New York City's famed Juilliard School — one of the richest musical environments in the world — just got quite a bit richer with an exceptional gift honoring its centennial year. Yesterday, Juilliard's chairman Bruce Kovner announced he has donated his collection of rare music manuscripts by such cornerstones of the canon as J. S. Bach, Beethoven, Mozart, Stravinsky, Mahler, Purcell, Schumann, Strauss, and dozens of others to the school.

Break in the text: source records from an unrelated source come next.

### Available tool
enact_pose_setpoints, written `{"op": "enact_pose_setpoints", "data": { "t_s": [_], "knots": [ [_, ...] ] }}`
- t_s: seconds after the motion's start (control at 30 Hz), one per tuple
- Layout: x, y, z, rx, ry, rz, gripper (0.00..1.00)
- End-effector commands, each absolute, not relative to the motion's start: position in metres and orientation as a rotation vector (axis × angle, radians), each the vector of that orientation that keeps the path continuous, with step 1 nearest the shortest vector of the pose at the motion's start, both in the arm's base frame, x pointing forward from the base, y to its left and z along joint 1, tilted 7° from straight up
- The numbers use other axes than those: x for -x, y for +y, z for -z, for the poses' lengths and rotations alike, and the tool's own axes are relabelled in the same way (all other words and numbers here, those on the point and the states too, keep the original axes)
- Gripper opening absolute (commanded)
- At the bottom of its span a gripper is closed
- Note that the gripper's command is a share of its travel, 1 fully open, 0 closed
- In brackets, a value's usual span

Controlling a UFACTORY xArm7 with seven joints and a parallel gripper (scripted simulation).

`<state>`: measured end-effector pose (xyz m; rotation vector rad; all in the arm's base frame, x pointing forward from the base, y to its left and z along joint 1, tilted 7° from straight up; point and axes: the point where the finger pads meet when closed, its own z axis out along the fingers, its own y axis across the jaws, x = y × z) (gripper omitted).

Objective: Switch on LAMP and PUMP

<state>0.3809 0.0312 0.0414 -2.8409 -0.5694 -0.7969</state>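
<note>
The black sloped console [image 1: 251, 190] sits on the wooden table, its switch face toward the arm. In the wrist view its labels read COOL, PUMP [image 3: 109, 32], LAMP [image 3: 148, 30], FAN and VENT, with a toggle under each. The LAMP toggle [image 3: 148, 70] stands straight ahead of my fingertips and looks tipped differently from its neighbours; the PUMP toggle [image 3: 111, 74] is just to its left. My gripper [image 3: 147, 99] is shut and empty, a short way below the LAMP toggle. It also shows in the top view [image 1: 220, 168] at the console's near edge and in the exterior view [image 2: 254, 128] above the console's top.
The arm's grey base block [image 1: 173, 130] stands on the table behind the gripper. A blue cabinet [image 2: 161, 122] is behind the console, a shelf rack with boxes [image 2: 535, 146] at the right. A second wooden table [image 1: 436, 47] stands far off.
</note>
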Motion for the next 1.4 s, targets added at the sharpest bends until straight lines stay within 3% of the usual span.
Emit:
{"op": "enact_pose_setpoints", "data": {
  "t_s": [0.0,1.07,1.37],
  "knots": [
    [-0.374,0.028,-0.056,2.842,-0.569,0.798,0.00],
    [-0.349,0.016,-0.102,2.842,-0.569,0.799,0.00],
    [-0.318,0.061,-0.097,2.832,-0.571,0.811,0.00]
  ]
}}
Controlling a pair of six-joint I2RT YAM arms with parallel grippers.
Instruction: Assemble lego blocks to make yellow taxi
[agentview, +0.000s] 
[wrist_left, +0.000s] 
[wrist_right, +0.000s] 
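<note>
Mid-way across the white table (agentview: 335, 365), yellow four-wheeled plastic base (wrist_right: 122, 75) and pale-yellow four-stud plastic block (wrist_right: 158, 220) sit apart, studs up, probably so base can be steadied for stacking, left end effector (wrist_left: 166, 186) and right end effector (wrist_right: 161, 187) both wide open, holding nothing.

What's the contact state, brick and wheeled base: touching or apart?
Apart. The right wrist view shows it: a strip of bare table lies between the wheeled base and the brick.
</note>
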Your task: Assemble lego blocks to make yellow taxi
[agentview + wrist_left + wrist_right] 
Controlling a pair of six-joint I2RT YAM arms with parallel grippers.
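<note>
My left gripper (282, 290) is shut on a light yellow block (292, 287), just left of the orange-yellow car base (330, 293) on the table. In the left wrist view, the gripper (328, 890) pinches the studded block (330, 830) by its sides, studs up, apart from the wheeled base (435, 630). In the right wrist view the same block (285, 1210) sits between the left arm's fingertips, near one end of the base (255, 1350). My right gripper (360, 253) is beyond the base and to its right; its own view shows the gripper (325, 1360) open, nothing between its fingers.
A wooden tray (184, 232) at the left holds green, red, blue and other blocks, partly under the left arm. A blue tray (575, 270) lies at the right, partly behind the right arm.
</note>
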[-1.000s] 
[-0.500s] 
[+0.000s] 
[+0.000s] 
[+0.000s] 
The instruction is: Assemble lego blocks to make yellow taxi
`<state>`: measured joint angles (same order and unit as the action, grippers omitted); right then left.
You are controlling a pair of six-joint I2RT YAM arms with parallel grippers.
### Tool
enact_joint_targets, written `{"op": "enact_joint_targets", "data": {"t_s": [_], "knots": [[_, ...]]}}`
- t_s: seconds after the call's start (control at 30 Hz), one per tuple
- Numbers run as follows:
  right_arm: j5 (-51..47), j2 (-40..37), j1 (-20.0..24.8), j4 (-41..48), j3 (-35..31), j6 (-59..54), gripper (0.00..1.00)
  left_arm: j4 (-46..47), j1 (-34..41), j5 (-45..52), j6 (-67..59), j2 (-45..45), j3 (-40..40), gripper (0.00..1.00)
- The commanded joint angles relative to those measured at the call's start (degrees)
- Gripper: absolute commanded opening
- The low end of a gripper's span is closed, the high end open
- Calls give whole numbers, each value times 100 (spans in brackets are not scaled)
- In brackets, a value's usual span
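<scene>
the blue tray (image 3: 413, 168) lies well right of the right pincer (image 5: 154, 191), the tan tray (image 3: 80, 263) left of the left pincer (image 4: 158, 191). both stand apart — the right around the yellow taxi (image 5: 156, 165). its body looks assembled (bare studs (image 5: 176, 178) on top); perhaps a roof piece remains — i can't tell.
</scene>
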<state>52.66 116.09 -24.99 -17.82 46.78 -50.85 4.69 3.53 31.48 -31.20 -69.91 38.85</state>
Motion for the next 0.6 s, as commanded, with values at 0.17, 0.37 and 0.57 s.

Consisting of about 140 items, the Juilliard Manuscript Collection — as it is to be called — is considered one of the finest private collections of music scores to be assembled in the last century. Among the notables in the trove of manuscripts are a transposed continuo part to Bach's Cantata BWV 176 ("Es ist ein trotzig und verzagt Ding"); Beethoven's piano version of his Grosse Fuge for string quartet; Beethoven's Ninth Symphony with the composer's final pre-printer revisions, corrections, and alterations; the final scene of Mozart's The Marriage of Figaro; a portion of Mahler's Ninth Symphony; one of the earliest surviving manuscripts of Purcell's Dido and Aeneas; and an autograph sketchbook for Stravinsky's Petrushka.
Several manuscripts and groups of manuscripts in the collection have never previously been available to scholars and musicians in the United States. The Collection sheds particular light on the compositional process through extensive revisions and annotations by the composers, and also has a number of documents of note to the history of performance, such as Arturo Toscanini's heavily annotated score for Wagner's Die Walküre.
Remarkably, Kovner assembled the collection, most via auction, over a frenetic period of only about ten years. "It has been great fun to find these manuscripts and pull them together into this collection," he said. "I trust that what we are doing at the School will make it possible for Juilliard students and scholars to delve into the compositional processes of these great composers – and share them with the rest of the world."